━━ Dataset extract ━━

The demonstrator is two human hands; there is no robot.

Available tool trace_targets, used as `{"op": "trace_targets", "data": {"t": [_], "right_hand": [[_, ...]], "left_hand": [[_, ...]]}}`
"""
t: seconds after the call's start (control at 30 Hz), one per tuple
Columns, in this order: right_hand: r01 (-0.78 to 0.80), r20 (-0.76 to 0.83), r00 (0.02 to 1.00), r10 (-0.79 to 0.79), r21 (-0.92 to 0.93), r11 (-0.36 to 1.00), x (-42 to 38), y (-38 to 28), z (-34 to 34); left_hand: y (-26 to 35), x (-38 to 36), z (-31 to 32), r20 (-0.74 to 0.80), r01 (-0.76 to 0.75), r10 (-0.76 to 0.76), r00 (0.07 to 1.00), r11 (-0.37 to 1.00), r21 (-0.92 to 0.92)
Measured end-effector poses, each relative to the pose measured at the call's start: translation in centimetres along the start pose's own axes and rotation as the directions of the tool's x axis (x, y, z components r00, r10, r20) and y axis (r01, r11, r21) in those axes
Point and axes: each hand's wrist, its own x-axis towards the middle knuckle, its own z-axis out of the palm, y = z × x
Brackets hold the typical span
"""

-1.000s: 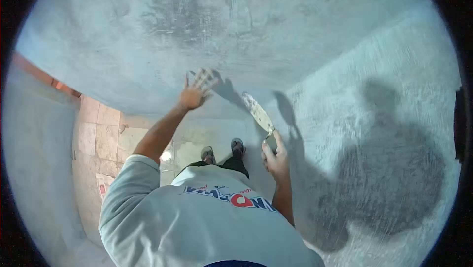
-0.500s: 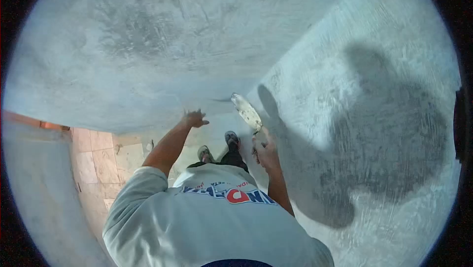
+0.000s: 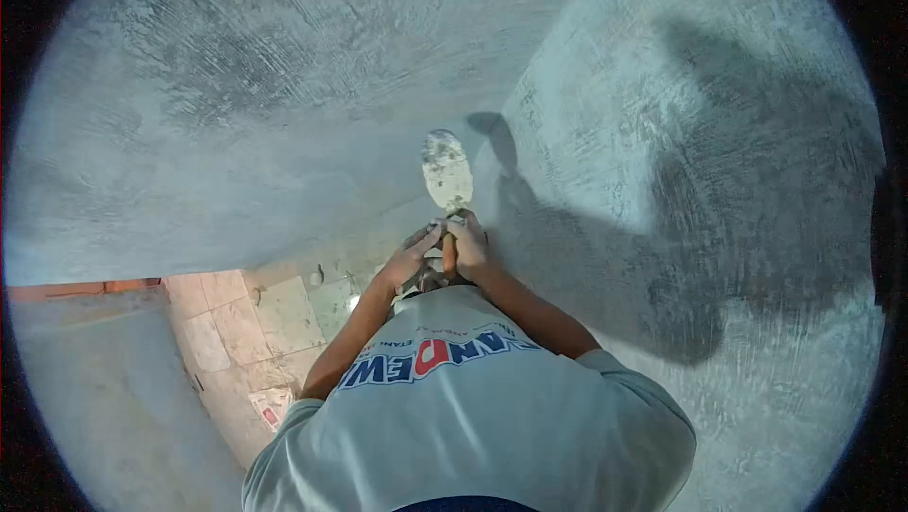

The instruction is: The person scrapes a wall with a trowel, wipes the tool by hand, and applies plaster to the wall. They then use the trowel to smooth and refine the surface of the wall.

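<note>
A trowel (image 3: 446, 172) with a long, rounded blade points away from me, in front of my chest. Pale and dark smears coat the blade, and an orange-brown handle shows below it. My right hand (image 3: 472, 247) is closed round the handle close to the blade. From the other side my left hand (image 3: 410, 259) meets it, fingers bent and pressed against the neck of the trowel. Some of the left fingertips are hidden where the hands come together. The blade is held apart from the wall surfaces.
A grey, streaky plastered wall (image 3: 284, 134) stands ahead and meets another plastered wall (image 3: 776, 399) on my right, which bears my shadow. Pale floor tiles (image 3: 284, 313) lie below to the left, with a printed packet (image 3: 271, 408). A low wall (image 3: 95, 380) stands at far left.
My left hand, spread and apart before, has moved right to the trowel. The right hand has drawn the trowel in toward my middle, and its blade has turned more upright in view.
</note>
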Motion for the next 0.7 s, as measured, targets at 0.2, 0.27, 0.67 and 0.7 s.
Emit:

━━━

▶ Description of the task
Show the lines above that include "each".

▶ Response to this exercise
Measured end-effector poses, each relative to the pose measured at the call's start: translation in centimetres along the start pose's own axes and rotation as the directions of the tool's x axis (x, y, z components r00, r10, r20) and y axis (r01, r11, r21) in those axes
Point and axes: each hand's wrist, its own x-axis towards the middle knuckle, its own z-axis out of the palm, y = z × x

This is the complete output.